◆ **Assigned task**:
Nothing should change. Output the data exactly.

◆ **Information shown**:
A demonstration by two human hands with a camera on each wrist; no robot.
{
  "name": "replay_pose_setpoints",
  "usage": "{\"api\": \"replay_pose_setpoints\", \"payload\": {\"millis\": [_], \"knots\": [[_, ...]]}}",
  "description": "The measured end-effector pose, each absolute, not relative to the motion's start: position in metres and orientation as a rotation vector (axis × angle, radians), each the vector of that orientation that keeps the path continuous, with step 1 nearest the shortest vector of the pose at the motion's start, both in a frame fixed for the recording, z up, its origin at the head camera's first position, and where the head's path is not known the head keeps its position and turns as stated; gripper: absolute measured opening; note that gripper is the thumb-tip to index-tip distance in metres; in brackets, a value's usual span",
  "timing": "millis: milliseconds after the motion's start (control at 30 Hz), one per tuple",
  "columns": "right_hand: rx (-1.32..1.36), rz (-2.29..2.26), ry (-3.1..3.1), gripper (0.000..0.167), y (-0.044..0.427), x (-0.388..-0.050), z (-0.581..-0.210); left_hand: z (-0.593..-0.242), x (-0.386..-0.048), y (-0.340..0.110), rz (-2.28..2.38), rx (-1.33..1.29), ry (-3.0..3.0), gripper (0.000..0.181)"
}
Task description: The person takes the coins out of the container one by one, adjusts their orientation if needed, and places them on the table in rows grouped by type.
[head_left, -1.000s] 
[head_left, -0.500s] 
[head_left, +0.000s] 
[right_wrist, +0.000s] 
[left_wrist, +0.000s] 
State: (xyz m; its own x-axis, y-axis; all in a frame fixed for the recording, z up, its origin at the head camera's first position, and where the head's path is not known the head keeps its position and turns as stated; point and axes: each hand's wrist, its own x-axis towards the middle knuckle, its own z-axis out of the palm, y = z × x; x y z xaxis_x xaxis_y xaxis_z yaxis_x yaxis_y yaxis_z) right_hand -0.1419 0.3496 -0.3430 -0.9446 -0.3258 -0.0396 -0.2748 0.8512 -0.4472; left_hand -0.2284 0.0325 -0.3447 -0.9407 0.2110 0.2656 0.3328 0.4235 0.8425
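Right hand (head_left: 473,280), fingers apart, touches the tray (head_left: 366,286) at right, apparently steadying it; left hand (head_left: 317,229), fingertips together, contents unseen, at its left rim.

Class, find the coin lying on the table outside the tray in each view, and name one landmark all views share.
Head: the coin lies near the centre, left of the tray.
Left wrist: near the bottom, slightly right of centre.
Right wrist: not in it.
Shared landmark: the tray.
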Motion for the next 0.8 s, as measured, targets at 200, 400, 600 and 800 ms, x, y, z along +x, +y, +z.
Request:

◆ **Written reply**:
A demonstration by two human hands with a camera on each wrist; no robot.
{
  "name": "replay_pose_setpoints",
  "usage": "{\"api\": \"replay_pose_setpoints\", \"payload\": {\"millis\": [_], \"knots\": [[_, ...]]}}",
  "description": "The measured end-effector pose, each absolute, not relative to the motion's start: position in metres and orientation as a rotation vector (axis × angle, radians), each the vector of that orientation that keeps the path continuous, with step 1 nearest the shortest vector of the pose at the motion's start, both in a frame fixed for the recording, z up, its origin at the head camera's first position, and where the head's path is not known the head keeps its position and turns as stated; gripper: absolute measured opening; note that gripper is the thumb-tip to index-tip distance in metres; in brackets, a value's usual span",
  "timing": "millis: milliseconds after the motion's start (control at 30 Hz), one per tuple",
  "columns": "right_hand: rx (-1.32..1.36), rz (-2.29..2.26), ry (-3.1..3.1), gripper (0.000..0.167), y (-0.044..0.427), x (-0.388..-0.050), z (-0.581..-0.210); left_hand: z (-0.593..-0.242), x (-0.386..-0.048), y (-0.340..0.110), rz (-2.28..2.38), rx (-1.33..1.29), ry (-3.0..3.0), gripper (0.000..0.181)"
}
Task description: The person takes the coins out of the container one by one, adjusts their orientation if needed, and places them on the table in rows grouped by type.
[head_left, -1.000s] 
[head_left, -0.500s] 
[head_left, +0.000s] 
[right_wrist, +0.000s] 
[left_wrist, +0.000s] 
State: (xyz m; its own x-axis, y-axis; all in a frame fixed for the recording, z up, its origin at the head camera's first position, and where the head's path is not known the head keeps its position and turns as stated; point and axes: each hand's wrist, its own x-axis towards the middle knuckle, its own z-axis out of the palm, y = z × x; x y z xaxis_x xaxis_y xaxis_z yaxis_x yaxis_y yaxis_z) right_hand -0.1419 0.3496 -0.3430 -0.9446 -0.3258 -0.0396 -0.2748 0.8512 -0.4472; left_hand -0.2284 0.0325 -0.3447 -0.9407 0.2110 0.2656 0.3328 0.4235 0.8425
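Right hand (head_left: 473,280), fingers apart, touches the tray (head_left: 366,286) at right, apparently steadying it; left hand (head_left: 317,229), fingertips together, contents unseen, at its left rim.

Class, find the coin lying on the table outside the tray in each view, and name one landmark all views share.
Head: the coin lies near the centre, left of the tray.
Left wrist: near the bottom, slightly right of centre.
Right wrist: not in it.
Shared landmark: the tray.
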Motion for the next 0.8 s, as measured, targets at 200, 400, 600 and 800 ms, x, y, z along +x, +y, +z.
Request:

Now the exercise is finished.